Brief:
All entries must come back exactly as given, with no pictures in the copy.
<<<<
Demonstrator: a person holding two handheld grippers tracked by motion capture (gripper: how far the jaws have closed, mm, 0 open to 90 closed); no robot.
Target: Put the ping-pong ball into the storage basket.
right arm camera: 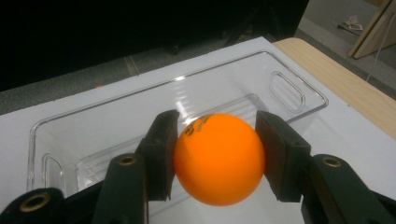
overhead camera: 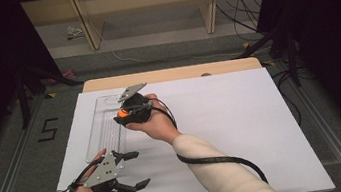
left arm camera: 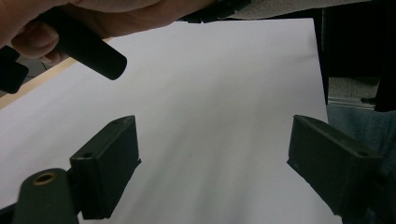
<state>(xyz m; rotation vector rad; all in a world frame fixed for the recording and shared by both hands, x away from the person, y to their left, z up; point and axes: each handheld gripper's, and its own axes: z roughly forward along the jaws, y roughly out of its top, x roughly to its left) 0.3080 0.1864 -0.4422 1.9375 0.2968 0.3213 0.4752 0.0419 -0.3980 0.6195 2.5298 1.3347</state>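
Observation:
An orange ball (right arm camera: 218, 158) with black print sits clamped between both pads of my right gripper (right arm camera: 217, 156). In the high view the ball (overhead camera: 122, 114) and right gripper (overhead camera: 123, 115) hang over the right rim of a clear plastic bin (overhead camera: 105, 128) lying on the white table sheet. The bin (right arm camera: 275, 84) is see-through, with handle slots at both ends, and lies just beyond the ball. My left gripper (overhead camera: 136, 170) rests near the table's front left, jaws wide apart and pointing right. Nothing but white sheet lies between its pads (left arm camera: 109, 163).
The white sheet (overhead camera: 242, 116) covers the wooden table (overhead camera: 170, 74), with bare room to the right of both hands. A black cable (overhead camera: 218, 160) trails from the right gripper along the sleeve. Wooden shelf legs and loose cables stand on the floor behind the table.

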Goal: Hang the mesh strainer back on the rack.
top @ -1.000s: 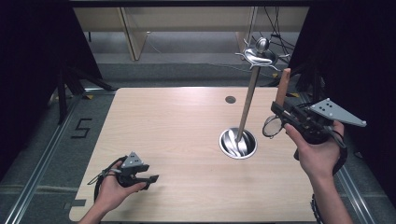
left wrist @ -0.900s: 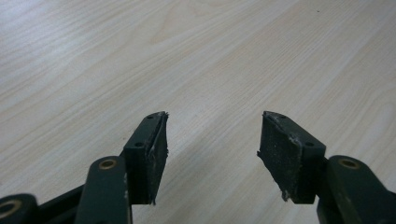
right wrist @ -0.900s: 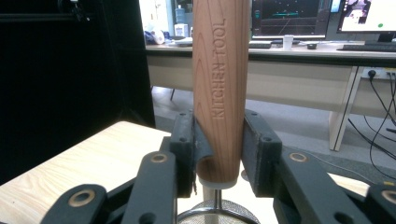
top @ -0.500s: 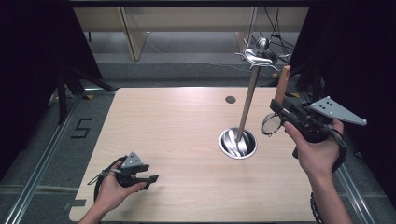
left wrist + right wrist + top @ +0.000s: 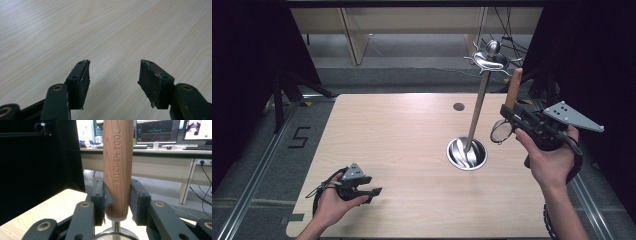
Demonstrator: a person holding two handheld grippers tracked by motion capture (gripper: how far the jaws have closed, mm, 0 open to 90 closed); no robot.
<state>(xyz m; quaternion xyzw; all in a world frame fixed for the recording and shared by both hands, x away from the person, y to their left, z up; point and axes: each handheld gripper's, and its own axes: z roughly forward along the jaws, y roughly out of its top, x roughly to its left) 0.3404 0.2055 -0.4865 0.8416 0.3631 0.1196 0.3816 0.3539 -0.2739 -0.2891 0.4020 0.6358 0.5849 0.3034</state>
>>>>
Solution:
Demonstrator: a person holding two handheld grippers tracked by motion capture (gripper: how far the jaws have closed, mm, 0 open to 90 closed); no robot.
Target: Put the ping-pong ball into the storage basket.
right arm camera: 
overhead camera: 
left arm camera: 
<state>(xyz m; rotation vector rad; all in a world frame fixed for the recording and shared by both hands, x away from the person, y to their left, z up; point and axes: each handheld gripper's, and its own axes: z roughly forward along the jaws, y roughly out of its top, x roughly to its left) 0.3080 0.1864 -0.4422 1.9375 0.2968 0.3213 0.4752 0.0419 -0.3980 0.6195 2.5298 1.3347</state>
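Observation:
An orange ball (right arm camera: 218, 158) with black print sits clamped between both pads of my right gripper (right arm camera: 217, 156). In the high view the ball (overhead camera: 122, 114) and right gripper (overhead camera: 123, 115) hang over the right rim of a clear plastic bin (overhead camera: 105, 128) lying on the white table sheet. The bin (right arm camera: 275, 84) is see-through, with handle slots at both ends, and lies just beyond the ball. My left gripper (overhead camera: 136, 170) rests near the table's front left, jaws wide apart and pointing right. Nothing but white sheet lies between its pads (left arm camera: 109, 163).
The white sheet (overhead camera: 242, 116) covers the wooden table (overhead camera: 170, 74), with bare room to the right of both hands. A black cable (overhead camera: 218, 160) trails from the right gripper along the sleeve. Wooden shelf legs and loose cables stand on the floor behind the table.
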
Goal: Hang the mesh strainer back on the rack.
top @ -1.000s: 
left wrist @ -0.900s: 
right wrist @ -0.900s: 
top @ -0.500s: 
left wrist + right wrist + top @ +0.000s: 
Demonstrator: a person holding two handheld grippers tracked by motion capture (gripper: how far the jaws have closed, mm, 0 open to 90 closed); no robot.
<state>(xyz m; quaternion xyzw; all in a world frame fixed for the recording and shared by both hands, x away from the person, y to their left, z up; point and axes: each handheld gripper's, and its own axes: z roughly forward along the jaws, y roughly out of its top, x roughly to its left) 0.3404 0.2055 -0.4865 0.8416 0.3631 0.1196 0.3816 0.3539 -0.2739 -0.2891 0.4020 0.6358 0.5849 0.3034</state>

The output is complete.